WHAT YOU WILL DO: Retype nothing except the lines below from the one with "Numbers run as" through the one with "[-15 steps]", exactly, with images left out.

SUPPLIED DATA:
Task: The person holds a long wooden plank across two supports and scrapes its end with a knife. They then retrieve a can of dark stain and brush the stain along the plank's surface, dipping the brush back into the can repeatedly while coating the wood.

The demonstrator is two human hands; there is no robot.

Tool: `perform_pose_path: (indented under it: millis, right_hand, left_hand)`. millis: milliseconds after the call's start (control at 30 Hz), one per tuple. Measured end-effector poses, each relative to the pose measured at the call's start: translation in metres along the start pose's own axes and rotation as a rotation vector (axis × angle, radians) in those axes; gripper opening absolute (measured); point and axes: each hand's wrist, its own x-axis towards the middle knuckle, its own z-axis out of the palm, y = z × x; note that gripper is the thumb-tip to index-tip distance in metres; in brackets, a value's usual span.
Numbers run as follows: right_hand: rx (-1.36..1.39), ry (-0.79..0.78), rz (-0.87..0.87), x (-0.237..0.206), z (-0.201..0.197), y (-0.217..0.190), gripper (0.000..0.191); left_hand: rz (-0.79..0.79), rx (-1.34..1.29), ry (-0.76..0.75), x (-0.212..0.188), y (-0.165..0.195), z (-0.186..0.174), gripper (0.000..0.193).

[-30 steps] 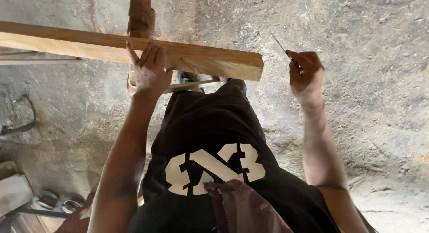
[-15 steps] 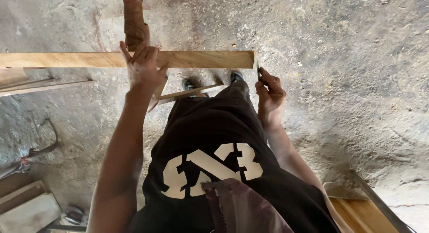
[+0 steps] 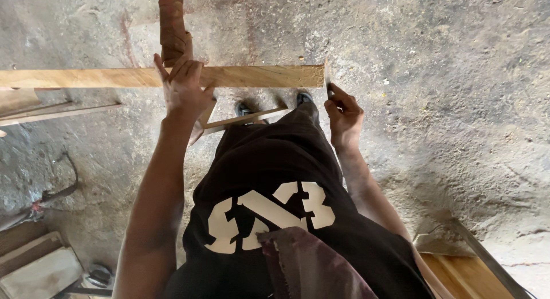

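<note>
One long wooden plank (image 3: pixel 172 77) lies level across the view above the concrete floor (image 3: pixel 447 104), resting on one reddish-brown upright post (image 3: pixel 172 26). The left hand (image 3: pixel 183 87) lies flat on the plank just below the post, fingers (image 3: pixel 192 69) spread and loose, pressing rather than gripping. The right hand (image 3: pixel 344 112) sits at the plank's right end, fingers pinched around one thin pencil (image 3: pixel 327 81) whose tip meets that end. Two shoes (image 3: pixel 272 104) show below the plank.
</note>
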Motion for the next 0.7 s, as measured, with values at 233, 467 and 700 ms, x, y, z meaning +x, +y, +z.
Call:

TASK RESULT:
Numbers run as follows: right_hand: rx (-1.36..1.39), ry (-0.79..0.78), rz (-0.87..0.87), x (-0.237..0.206), z (-0.201..0.197), y (-0.217..0.190), gripper (0.000..0.191); left_hand: rz (-0.79..0.79), rx (-1.34..1.29), ry (-0.76..0.75), x (-0.212..0.188), y (-0.165..0.195), z (-0.186..0.174), gripper (0.000..0.193).

[-30 steps] 
[-15 steps] 

No more is needed for this exercise.